Source material:
+ + + + + + +
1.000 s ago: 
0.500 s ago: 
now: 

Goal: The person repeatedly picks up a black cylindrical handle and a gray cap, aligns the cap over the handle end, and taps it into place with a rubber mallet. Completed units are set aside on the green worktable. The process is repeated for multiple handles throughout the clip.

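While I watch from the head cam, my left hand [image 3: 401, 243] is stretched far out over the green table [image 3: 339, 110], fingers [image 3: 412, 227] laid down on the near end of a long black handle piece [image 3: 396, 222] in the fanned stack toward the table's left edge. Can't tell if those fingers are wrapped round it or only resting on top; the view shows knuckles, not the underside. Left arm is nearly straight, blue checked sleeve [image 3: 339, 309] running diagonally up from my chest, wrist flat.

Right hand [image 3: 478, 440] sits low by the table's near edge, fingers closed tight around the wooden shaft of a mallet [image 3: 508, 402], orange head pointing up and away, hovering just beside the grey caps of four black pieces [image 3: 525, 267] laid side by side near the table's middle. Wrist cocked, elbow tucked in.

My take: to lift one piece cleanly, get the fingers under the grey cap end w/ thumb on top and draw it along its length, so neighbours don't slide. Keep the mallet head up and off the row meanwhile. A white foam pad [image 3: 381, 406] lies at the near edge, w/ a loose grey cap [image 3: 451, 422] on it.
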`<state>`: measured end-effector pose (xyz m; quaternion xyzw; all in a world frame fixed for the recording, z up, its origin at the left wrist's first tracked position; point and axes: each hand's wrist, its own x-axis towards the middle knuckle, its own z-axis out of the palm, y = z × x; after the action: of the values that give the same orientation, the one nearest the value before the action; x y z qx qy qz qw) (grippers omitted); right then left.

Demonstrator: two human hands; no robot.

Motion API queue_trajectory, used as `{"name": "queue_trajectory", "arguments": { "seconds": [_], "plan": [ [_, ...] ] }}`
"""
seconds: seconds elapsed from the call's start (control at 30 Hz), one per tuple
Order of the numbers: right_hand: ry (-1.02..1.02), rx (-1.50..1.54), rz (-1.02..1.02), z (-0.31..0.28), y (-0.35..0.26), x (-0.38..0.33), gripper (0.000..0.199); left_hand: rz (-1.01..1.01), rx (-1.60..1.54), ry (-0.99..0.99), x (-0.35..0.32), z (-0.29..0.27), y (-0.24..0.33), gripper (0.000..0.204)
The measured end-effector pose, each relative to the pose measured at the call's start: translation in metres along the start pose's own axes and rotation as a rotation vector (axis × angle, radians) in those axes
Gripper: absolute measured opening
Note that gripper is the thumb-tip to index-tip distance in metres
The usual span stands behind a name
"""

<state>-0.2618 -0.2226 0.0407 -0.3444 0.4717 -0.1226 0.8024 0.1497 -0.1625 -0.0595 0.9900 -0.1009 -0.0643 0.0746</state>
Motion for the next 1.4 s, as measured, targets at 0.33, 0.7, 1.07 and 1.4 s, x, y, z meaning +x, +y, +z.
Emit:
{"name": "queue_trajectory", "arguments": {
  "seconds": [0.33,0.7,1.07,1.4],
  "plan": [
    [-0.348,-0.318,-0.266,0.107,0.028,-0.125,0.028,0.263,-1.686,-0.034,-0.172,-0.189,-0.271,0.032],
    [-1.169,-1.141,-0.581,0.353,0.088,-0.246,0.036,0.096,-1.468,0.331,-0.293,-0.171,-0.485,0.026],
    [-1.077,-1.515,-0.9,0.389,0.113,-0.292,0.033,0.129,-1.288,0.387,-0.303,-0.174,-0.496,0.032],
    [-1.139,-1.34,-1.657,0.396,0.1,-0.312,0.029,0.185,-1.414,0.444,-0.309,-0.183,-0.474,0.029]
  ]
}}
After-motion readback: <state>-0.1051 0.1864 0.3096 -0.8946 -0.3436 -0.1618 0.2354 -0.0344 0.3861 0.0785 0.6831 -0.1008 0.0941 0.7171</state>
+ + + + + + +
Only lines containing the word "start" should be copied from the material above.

seconds: seconds elapsed from the call's start (control at 30 Hz), one per tuple
The measured end-effector pose, each relative to the pose measured at the call's start: translation in metres along the start pose's own axes and rotation as a rotation vector (axis × angle, radians) in those axes

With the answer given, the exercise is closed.